/freebase-to-dgraph

This repo contains code needed to preprocess the Freebase so it can be imported into Dgraph.

Primary LanguagePython

How to run the code:

  1. Clone the repository git clone git@github.com:eawer/freebase-to-dgraph.git
  2. Go into its folder cd freebase-to-dgraph
  3. Save Freebase dump to input folder wget -P input/ http://commondatastorage.googleapis.com/freebase-public/rdf/freebase-rdf-latest.gz
  4. Create output dir mkdir output
  5. Run python prepare.py | pigz > output/freebase_clean.rdf.gz

Why do you need to clean the freebase dump and generate the schema before you can import Freebase into Dgraph:

  1. Dgraph requires schema for subjects of certain types.
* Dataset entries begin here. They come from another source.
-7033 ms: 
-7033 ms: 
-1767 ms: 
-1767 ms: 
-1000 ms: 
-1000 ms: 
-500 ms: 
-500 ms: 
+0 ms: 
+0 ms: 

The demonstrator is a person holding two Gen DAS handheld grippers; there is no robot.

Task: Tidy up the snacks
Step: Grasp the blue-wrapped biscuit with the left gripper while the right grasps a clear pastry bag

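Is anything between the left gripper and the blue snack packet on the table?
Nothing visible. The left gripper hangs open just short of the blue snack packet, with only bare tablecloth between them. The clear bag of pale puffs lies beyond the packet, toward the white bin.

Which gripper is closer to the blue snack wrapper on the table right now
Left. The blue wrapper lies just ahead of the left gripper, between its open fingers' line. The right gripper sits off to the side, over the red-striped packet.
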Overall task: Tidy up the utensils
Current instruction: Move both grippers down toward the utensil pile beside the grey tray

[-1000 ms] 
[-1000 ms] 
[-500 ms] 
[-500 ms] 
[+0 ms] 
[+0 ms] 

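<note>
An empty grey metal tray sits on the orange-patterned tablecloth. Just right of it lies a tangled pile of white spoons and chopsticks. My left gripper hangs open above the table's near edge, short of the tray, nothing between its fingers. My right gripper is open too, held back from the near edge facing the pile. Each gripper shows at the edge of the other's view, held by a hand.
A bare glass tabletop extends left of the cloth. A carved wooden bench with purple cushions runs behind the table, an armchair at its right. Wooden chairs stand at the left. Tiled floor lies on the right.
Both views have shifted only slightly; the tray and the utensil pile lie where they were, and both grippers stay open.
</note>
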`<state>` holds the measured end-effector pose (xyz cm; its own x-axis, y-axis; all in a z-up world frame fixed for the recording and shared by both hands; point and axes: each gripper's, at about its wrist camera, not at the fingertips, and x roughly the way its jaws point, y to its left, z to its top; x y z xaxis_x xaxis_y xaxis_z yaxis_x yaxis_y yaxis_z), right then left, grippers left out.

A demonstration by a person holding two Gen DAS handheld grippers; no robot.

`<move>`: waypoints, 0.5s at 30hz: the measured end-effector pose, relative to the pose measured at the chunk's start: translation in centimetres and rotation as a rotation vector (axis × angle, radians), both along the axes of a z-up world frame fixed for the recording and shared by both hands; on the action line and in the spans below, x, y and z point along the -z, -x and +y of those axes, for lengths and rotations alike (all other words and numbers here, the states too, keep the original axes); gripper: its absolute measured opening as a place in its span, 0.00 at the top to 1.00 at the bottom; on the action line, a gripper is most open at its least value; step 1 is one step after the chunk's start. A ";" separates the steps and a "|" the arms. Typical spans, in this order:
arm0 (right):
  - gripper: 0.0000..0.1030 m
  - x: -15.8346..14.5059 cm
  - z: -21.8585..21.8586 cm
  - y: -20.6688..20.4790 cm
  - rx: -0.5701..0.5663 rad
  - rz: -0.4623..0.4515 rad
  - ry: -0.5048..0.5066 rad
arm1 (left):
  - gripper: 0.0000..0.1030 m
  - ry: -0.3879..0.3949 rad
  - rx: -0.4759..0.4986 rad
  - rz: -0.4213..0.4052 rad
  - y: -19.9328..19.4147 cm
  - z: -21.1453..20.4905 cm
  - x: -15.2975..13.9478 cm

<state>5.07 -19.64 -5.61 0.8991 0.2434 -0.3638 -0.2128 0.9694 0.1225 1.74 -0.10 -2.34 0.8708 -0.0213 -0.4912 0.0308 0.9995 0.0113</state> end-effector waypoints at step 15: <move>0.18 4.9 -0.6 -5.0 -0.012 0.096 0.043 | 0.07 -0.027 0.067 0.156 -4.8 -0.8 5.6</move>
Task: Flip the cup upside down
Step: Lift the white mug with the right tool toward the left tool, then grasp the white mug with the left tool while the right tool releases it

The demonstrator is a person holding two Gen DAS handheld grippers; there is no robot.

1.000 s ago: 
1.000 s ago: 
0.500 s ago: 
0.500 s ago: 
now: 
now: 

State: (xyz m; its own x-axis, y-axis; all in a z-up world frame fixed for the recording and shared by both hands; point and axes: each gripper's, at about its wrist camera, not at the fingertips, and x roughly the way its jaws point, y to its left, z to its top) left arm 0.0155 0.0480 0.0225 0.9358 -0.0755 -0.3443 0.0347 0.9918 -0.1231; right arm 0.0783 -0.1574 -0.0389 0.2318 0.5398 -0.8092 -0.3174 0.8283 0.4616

In the case of Freebase, we need to add schema for triples, where the subject is a literal with a language tag, e.g., "'http://rdf.freebase.com/ns/g.11b5lzsmmj http://rdf.freebase.com/ns/common.notable_for.display_name "Спортивна асоціація"@uk .'"
  2. Another issue is schema-related, as well. Dgraph requires subjects to be either literal or UID. In Freebase, there are triples, with "http://rdf.freebase.com/ns/user.xandr.webscrapper.domain.ad_entry.ads_topic" predicate, where some subjects are UID while others are literals. Such triples were deleted from the dataset to match Dgraph rules.
  3. The main issue with Dgraph is that it uses RFC 3339 for dates parsing while Freebase has lots of different date/time formats. Here are some of them:
   T00
   T01:00
   T10:00Z
   T10:30:30
   2001-10-13
   1810
   -0410
   -0099-12
   -0216-06-22
   2014-05
   1988-06-29T02
   2010-06-24T16:00
   2007-06-19T12:24Z
   2007-10-09T20:22:05
   2006-05-29T03:00:00Z
   1986-03-05T09:03+01:00
   2007-09-24T00:39:42.45Z
   1975-05-15T22:00:00.000Z
   2011-03-26T06:34:55.0000Z
   2007-01-24T06:18:03.046839
   2007-03-20T07:05:01.913933Z

Some of these formats (like "-0410", "2014-05", "T10:00Z") aren't compatible with standard mentioned above, so the date/datetime strings were converted to Unix time. Conversion algorithm looks like this:

  1. The default date is set to "0001-01-01-T00:00:00.000000Z"
  2. If date string is missing some parts - missing parts are taken from the default date. Example - "2014-05" is considered to be "2014-05-01T00:00:00.000000Z"
  3. If the date is earlier than 4799BC, "jyear" format is used. The reason for this is that algorithm, that used for Gregorian to Julian calendar does not work with dates before 4799 January https://github.com/liberfa/erfa/blob/master/src/cal2jd.c#L27 (according to Standards of Fundamental Astronomy http://www.iausofa.org/).
  4. Conversion to Unix time

After performing all steps, we'll receive a prepared RDF file along with schema sufficient to import the Freebase into Dgraph.